Keep every line in which "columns" occurs and drop the rest of the data.
Top of Source data
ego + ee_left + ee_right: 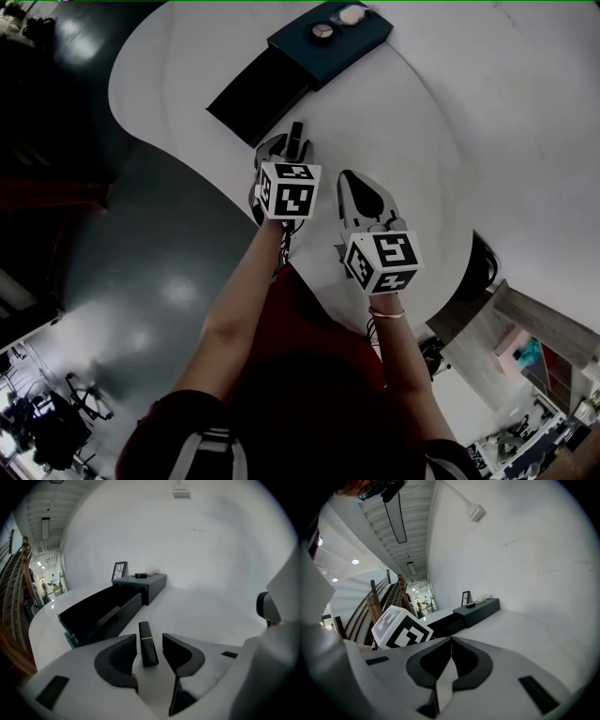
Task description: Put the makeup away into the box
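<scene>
A black lipstick tube (296,139) (148,644) with a thin gold band lies on the white table (422,141). It sits between the fingers of my left gripper (291,148) (150,637), which is open, with a small gap on each side of the tube. Just beyond it is the dark teal box (328,42) (145,585), its black drawer (258,94) (98,613) pulled out and empty. Two round makeup items (322,32) rest on the box's top. My right gripper (349,176) (451,640) hovers to the right, shut with nothing in it.
The table's curved edge (178,159) runs close on the left, with grey floor below it. A small framed stand (119,570) is behind the box. A dark object (483,267) sits under the table's right rim. The box (480,609) shows far off in the right gripper view.
</scene>
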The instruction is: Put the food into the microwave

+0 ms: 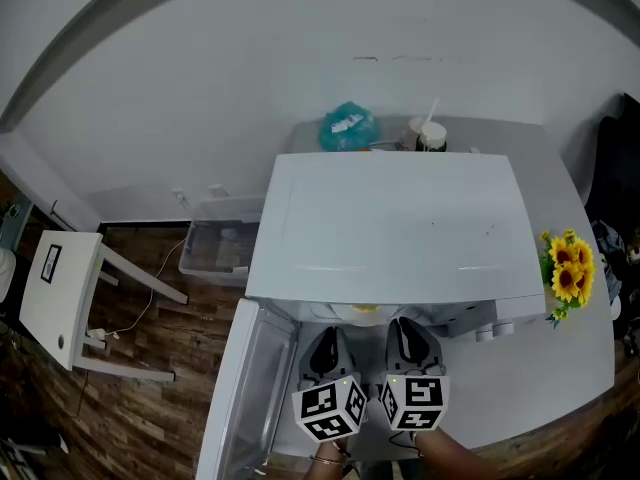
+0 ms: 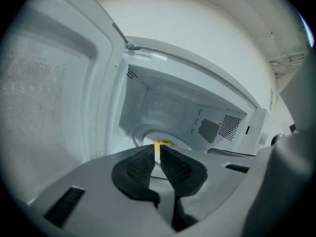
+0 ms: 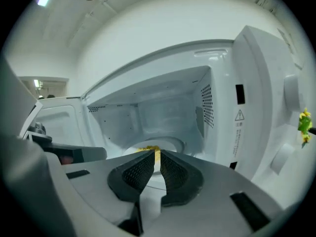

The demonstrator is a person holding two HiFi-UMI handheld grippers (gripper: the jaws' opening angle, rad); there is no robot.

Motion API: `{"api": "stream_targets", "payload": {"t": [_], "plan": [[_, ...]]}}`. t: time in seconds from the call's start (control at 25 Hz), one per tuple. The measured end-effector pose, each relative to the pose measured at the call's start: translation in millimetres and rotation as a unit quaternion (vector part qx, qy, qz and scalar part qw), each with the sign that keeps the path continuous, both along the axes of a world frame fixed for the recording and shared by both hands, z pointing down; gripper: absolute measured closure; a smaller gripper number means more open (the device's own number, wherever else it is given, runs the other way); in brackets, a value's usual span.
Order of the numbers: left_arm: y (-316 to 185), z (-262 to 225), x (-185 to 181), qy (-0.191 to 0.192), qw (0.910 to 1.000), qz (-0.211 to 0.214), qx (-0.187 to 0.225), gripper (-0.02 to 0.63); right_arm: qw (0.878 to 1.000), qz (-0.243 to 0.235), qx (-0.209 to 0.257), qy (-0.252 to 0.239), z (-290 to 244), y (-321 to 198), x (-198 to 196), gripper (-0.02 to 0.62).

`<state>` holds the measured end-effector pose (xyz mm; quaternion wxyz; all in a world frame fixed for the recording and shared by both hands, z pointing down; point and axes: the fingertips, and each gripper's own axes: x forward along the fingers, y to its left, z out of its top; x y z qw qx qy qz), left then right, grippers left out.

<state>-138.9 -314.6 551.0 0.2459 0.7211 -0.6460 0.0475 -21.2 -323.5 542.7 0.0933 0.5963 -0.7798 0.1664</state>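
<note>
The white microwave [image 1: 390, 223] stands on the counter with its door [image 1: 245, 388] swung open to the left. Yellow food [image 1: 365, 310] on a white plate [image 3: 170, 143] lies inside on the turntable, seen also in the left gripper view as food [image 2: 164, 142] and in the right gripper view as food [image 3: 148, 148]. My left gripper [image 1: 328, 336] [image 2: 158, 157] and right gripper [image 1: 405, 328] [image 3: 158, 161] hover side by side just outside the opening. Both point into the cavity. Each has its jaws together with only a thin slit and nothing held.
Behind the microwave sit a blue bag [image 1: 348, 128] and a cup with a straw [image 1: 431, 133]. Sunflowers [image 1: 568, 268] stand at the right on the grey counter [image 1: 560, 368]. On the floor at the left are a clear bin [image 1: 215, 248] and a white stool [image 1: 60, 298].
</note>
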Motion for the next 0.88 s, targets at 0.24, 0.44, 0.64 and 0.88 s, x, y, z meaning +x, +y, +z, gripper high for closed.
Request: {"api": "stream_targets", "payload": {"t": [0.24, 0.44, 0.64, 0.88], "plan": [[34.6, -22.4, 9.0, -0.002, 1.0000, 0.000, -0.004, 0.590, 0.999, -0.045, -0.005, -0.013, -22.0, 31.0, 7.3, 0.565], [65.4, -44.3, 18.6, -0.011, 0.9999, -0.002, -0.002, 0.603, 0.996, -0.085, -0.002, -0.017, -39.7, 58.0, 15.4, 0.578], [96.8, -63.9, 34.8, -0.016, 0.9999, 0.004, -0.003, 0.603, 0.992, -0.120, -0.008, -0.022, -55.6, 88.6, 23.8, 0.578], [120.3, -86.1, 57.3, -0.034, 0.9990, 0.028, 0.006, 0.603, 0.986, -0.163, -0.005, -0.028, -75.8, 114.2, 23.9, 0.578]]}}
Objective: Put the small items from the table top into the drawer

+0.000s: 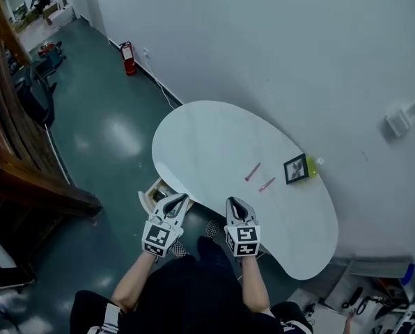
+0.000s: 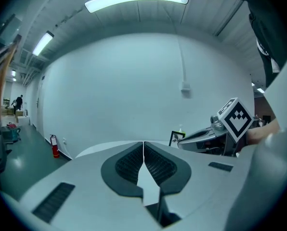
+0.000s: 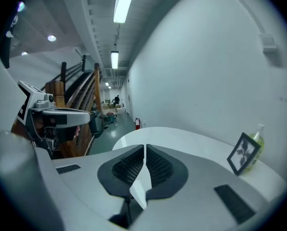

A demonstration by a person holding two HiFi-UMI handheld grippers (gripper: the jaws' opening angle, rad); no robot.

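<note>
Whiteness fills the middle: the table is a broad, smooth slab with a rounded kidney outline, glossy enough to catch the ceiling light, and it sits on a dark green polished floor.

Out from under the table's near edge juts the drawer, a pale boxy shape that stands open.

On the table's far side, close to the wall, stands a small square picture frame with a black border, propped at a tilt. A little yellow-green bottle with a pale cap touches the frame or sits just behind it.

Smallest of all are the task's items, both still on the table top between the frame and the near edge: a slim pink stick and a second pink stick. They lie near each other but apart, both slanted the same way.

Now the hands. Two bare forearms reach forward side by side to the table's near edge.

The left gripper hovers by the open drawer, angled toward the table top. Its ribbed black pads are pressed together with nothing between them.

The right gripper points over the table's rim. Its jaws are likewise closed and empty, and a black-and-white marker cube rides on each tool.
</note>
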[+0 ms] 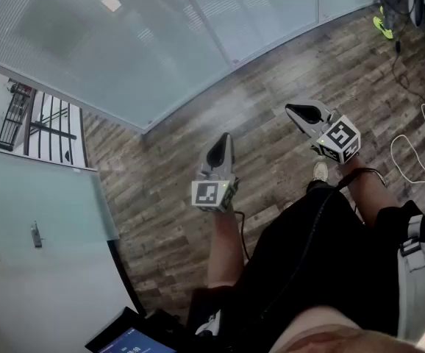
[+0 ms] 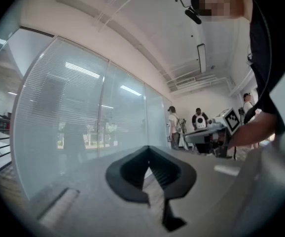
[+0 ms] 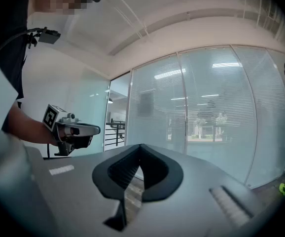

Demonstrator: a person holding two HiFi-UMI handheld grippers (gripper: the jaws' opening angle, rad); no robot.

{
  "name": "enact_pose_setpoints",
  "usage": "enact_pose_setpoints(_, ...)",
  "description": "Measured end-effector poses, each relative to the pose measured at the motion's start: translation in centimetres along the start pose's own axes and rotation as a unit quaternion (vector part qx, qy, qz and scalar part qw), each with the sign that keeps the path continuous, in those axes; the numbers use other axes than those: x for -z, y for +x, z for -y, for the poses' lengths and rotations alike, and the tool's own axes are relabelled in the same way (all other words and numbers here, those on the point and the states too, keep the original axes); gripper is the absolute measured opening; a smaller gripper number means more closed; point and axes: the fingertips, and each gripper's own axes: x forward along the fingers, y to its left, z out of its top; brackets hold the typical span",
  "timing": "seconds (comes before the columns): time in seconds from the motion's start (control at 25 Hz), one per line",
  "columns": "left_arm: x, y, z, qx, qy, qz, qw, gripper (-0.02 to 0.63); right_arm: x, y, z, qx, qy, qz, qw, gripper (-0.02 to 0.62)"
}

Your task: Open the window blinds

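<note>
The window blinds [image 1: 117,43] are seen lowered, slats shut, running from the upper left across the top and well apart from both claws. No cord or wand can be made out on them. The left claw [image 1: 220,151] is held level over the wooden floor [image 1: 161,190], its jaws closed together with nothing between them. To its right, the right claw [image 1: 302,113] is likewise closed and empty. The approach is judged the step in hand: the control should be located first, one claw opened before it is reached, and the pull kept steady. The cables [image 1: 411,153] at far right should be avoided.
</note>
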Motion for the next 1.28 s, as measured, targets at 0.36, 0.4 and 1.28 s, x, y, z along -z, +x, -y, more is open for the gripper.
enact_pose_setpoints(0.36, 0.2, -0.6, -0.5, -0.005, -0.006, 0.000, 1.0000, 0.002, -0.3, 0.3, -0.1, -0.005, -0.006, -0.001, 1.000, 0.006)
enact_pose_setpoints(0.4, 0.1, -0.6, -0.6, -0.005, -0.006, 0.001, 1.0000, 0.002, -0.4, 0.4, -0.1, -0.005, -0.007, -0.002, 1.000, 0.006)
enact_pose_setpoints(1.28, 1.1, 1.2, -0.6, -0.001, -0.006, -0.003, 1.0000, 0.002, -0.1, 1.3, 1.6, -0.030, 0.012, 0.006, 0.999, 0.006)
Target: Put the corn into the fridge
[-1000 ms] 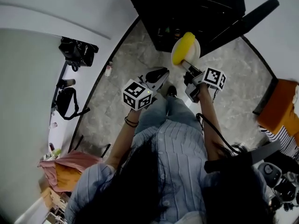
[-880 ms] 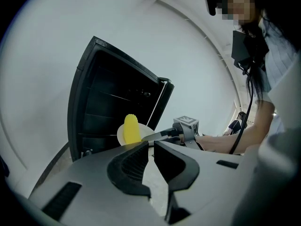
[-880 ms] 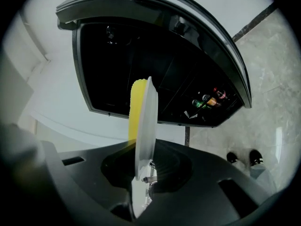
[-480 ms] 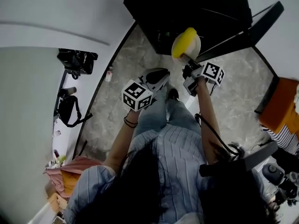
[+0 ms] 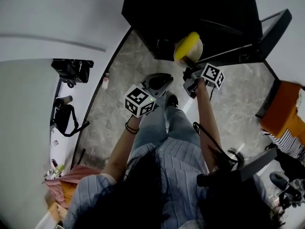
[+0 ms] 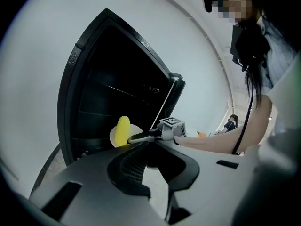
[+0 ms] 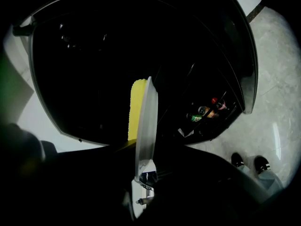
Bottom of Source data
- Solution to the exercise
  "timing": "seconds (comes before the columns): time in seconds from the motion's start (control at 25 Hz), one per line",
  "columns": "left_arm: x, y, z, qx, qy, qz, qw, gripper (-0.02 to 0.63); right_arm: x, y, z, qx, qy, qz, qw, gripper (-0.02 to 0.62)"

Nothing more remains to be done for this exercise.